Class 9
CS 372H
15 February 2011

On the board
------------

(One handout)

1. Review and clarify threads
    A. Kernel-level
    B. User-level
    C. Scheduling/interleaving
2. Concurrency
    --What is it?
    --What makes it hard?
    --How can we deal with races?
3. Protecting critical sections
    --Peterson
    --Next time: Spinlocks, Mutexes, Turning off interrupts

---------------------------------------------------------------------------

1. Review/clarify threads
    
    --abstraction. high-level motivation: 
	--want to have a single process taking advantage of multiple
	CPUs; and/or
	--sometimes natural to structure a computation in terms of
	separate units of control that share memory

    --thread interface:
	--thread_create, thread_join, thread_exit
	--allocates a stack
	--and a TCB (thread control block; analogy with PCB) 

    --one way to understand a given implementation of threads is by answering:
	* where is TCB stored?
	* what does swtch() look like, and who implements it?
	* what is the level of true concurrency?

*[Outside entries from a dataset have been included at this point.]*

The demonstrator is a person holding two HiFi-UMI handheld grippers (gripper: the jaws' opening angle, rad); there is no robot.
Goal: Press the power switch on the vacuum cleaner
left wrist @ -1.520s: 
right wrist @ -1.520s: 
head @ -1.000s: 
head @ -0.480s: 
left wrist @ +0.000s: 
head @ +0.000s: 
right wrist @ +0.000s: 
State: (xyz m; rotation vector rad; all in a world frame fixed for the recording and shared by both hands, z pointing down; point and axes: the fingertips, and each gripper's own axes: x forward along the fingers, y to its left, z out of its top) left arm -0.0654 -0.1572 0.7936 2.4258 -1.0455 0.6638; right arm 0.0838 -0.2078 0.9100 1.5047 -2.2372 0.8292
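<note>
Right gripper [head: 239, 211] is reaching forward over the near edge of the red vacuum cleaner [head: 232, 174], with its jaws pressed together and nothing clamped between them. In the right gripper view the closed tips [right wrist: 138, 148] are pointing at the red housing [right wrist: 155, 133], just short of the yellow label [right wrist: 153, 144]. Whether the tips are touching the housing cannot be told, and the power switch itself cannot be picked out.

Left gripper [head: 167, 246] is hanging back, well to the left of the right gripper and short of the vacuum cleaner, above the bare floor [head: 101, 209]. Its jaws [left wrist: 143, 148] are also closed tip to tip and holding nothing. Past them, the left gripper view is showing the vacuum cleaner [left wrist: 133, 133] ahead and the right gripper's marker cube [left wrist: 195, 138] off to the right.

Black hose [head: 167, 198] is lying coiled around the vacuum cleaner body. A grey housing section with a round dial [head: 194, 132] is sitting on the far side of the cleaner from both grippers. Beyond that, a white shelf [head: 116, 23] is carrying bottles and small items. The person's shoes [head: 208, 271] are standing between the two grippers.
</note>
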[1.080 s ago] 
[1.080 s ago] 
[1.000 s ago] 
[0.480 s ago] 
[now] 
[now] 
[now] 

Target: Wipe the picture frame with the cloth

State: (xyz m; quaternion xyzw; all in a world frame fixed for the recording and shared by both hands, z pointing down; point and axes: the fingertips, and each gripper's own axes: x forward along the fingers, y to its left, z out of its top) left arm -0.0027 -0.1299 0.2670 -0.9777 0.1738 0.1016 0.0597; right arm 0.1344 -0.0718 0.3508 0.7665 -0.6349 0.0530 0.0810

    --please see notes from last time regarding user-level threading

    --today, we'll quickly go over what happens when the kernel
    implements threads and then review the stack switching in user-level
    threads, briefly

    A. kernel-level threading

	--Kernel maintains TCBs

	    --looks a lot like PCB

	    --[Draw picture]

	--thread_create() becomes a syscall

	--when do thread switches happen?

	    --with kernel-level threading, it can happen at any point.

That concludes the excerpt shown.